Can You Find A Number Worth Its Weight In Letters?”

A FiveThirtyEight Riddler puzzle.
mathematics
Riddler
Published

January 10, 2020

Riddler Classic

In Jewish study, “Gematria” is an alphanumeric code where words are assigned numerical values based on their letters. We can do the same in English, assigning 1 to the letter A, 2 to the letter B, and so on, up to 26 for the letter Z. The value of a word is then the sum of the values of its letters. For example, RIDDLER has an alphanumeric value of 70, since R + I + D + D + L + E + R becomes 18 + 9 + 4 + 4 + 12 + 5 + 18 = 70.

But what about the values of different numbers themselves, spelled out as words?

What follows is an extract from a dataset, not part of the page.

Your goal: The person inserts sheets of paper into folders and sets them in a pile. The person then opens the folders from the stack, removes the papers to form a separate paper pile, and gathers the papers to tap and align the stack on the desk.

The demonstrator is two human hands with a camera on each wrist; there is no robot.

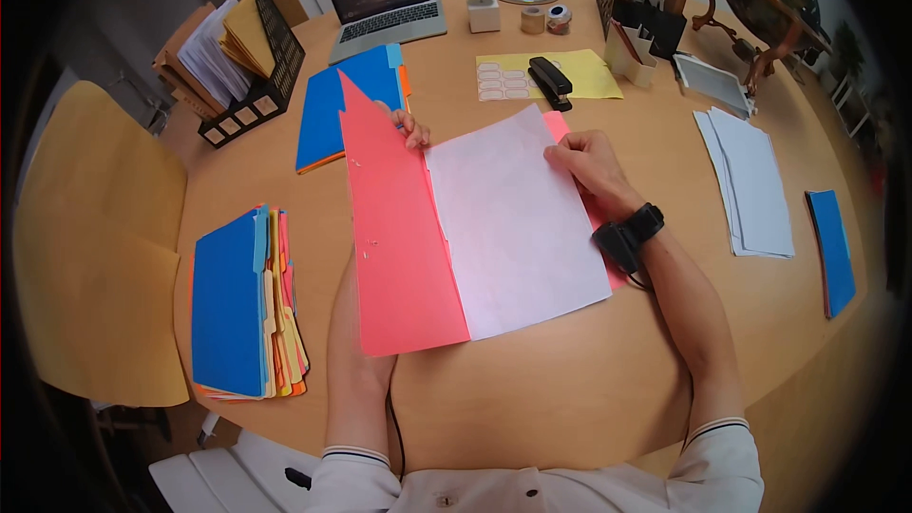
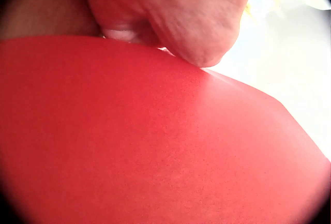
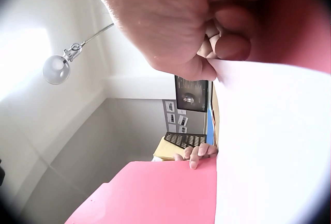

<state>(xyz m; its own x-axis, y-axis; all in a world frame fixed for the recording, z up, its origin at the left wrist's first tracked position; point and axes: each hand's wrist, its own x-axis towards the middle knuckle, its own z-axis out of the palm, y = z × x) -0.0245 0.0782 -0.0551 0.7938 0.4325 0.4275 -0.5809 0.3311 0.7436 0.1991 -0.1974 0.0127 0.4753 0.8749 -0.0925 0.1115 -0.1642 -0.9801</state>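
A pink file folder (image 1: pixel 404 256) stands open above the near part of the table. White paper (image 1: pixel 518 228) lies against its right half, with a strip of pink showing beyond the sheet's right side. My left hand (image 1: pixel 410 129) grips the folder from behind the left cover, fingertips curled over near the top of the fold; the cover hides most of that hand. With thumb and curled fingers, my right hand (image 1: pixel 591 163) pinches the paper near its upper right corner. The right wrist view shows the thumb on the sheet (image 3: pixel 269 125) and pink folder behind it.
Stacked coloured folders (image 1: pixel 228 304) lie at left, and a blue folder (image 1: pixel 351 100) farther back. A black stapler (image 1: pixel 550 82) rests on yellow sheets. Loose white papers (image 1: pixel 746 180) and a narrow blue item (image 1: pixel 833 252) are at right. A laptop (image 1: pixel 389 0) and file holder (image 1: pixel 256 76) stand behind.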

The number 1 (ONE) has an alphanumeric value of 15 + 14 + 5 = 34, and 2 (TWO) has an alphanumeric value of 20 + 23 + 15 = 58. Both of these values are bigger than the numbers themselves.

Meanwhile, if we look at larger numbers, 1,417 (ONE THOUSAND FOUR HUNDRED SEVENTEEN) has an alphanumeric value of 379, while 3,140,275 (THREE MILLION ONE HUNDRED FORTY THOUSAND TWO HUNDRED SEVENTY FIVE) has an alphanumeric value of 718. These values are much smaller than the numbers themselves.

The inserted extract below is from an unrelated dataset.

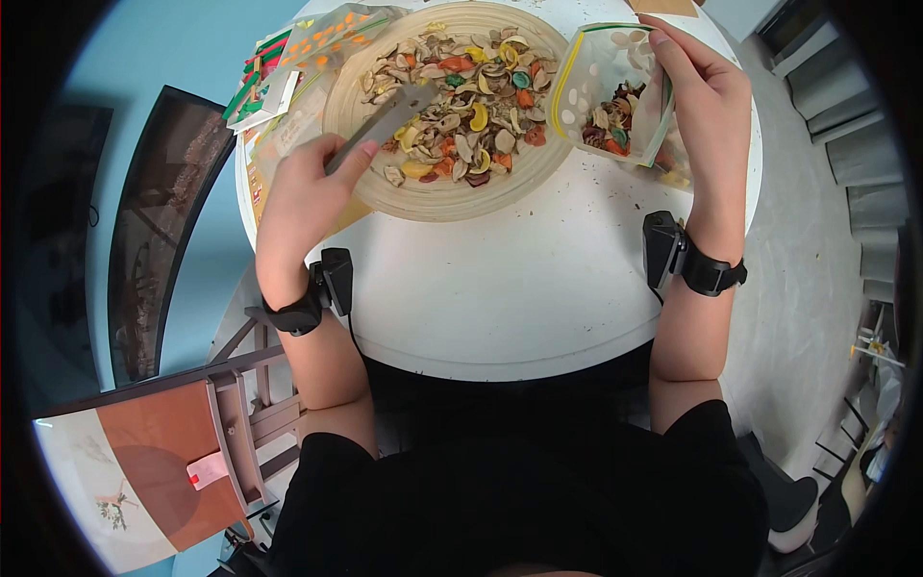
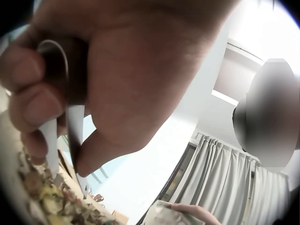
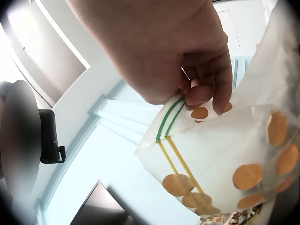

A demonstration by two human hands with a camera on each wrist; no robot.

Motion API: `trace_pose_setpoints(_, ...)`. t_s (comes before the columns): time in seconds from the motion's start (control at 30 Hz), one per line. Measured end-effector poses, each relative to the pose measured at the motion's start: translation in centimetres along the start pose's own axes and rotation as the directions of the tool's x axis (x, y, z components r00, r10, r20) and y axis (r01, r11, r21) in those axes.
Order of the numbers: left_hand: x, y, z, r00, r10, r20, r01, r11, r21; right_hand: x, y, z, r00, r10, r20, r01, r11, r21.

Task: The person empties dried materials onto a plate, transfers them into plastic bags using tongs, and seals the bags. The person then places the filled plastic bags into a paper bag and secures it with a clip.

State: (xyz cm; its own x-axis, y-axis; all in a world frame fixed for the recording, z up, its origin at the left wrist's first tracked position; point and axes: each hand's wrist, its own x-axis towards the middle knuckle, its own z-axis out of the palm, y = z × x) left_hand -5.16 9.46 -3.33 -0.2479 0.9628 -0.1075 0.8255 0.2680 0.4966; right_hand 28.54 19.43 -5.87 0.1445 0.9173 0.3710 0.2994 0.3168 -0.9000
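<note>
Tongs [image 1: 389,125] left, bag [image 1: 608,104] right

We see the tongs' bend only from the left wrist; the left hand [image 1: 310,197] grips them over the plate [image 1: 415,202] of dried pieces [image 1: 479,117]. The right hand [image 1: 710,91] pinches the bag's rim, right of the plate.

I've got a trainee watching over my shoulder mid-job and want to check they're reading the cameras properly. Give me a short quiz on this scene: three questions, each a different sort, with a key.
1. Short answer: which hand holds the metal tongs?

2. True or false: the dotted bag held up at the right side of the head view has dried pieces inside it.

3. Fill in the blank: seen in the head view, the tray under the main heap is ____ in shape.

Key:
1. The left hand.
2. True.
3. Round.
</note>
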Motion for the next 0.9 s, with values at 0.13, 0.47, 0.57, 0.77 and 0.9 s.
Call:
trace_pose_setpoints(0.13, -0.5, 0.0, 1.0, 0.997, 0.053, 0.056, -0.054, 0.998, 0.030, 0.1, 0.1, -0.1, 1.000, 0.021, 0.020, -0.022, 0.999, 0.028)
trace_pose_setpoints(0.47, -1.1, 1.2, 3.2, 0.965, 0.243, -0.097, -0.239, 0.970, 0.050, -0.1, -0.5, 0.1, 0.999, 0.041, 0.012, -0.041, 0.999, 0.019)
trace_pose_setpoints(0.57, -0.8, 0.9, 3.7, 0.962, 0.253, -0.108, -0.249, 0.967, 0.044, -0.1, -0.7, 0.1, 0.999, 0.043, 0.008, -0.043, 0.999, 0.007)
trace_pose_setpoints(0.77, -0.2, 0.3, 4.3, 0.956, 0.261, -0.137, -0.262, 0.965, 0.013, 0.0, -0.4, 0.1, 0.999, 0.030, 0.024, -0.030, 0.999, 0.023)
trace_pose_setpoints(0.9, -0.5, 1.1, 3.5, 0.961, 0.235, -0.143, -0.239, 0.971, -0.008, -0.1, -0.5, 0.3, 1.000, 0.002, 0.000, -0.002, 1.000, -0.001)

If we consider all the whole numbers that are less than their alphanumeric value, what is the largest of these numbers?

Solution

NUM_TO_NAME = {
0:"ZERO",
1:"ONE",
2:"TWO",
3:"THREE",
4:"FOUR",
5:"FIVE",
6:"SIX",
7:"SEVEN",
8:"EIGHT",
9:"NINE",
10:"TEN",
11:"ELEVEN",
12:"TWELVE",
13:"THIRTEEN",
14:"FOURTEEN",
15:"FIFTEEN",
16:"SIXTEEN",
17:"SEVENTEEN",
18:"EIGHTEEN",
19:"NINETEEN",
20:"TWENTY",
30:"THIRTY",
40:"FORTY",
50:"FIFTY",
60:"SIXTY",
70:"SEVENTY",
80:"EIGHTY",
90:"NINTY",
100:"HUNDRED"
}

LETTER_TO_NUM = {c:(ord(c) - ord('A')+1) for c in ("ABCDEFGHIJKLMNOPRQSTUVWXYZ")}
LETTER_TO_NUM[' '] = 0

def value(name):
    print(name)
    return sum([LETTER_TO_NUM[c] for c in name])

def num_to_name(num):
    name = None
    if num >=1 and num <=10:
       name = NUM_TO_NAME[num]
    elif num <= 100 and num % 10 == 0:
       name = NUM_TO_NAME[num]
    elif num < 100:
        name = NUM_TO_NAME[num - (num % 10)] + " " + NUM_TO_NAME[num % 10]
    elif num < 1000:
        name = NUM_TO_NAME[num // 100 ] + " HUNDRED " + num_to_name(num % 100)
    return name


print(max(n for n in range(1,500) if value(num_to_name(n))>n))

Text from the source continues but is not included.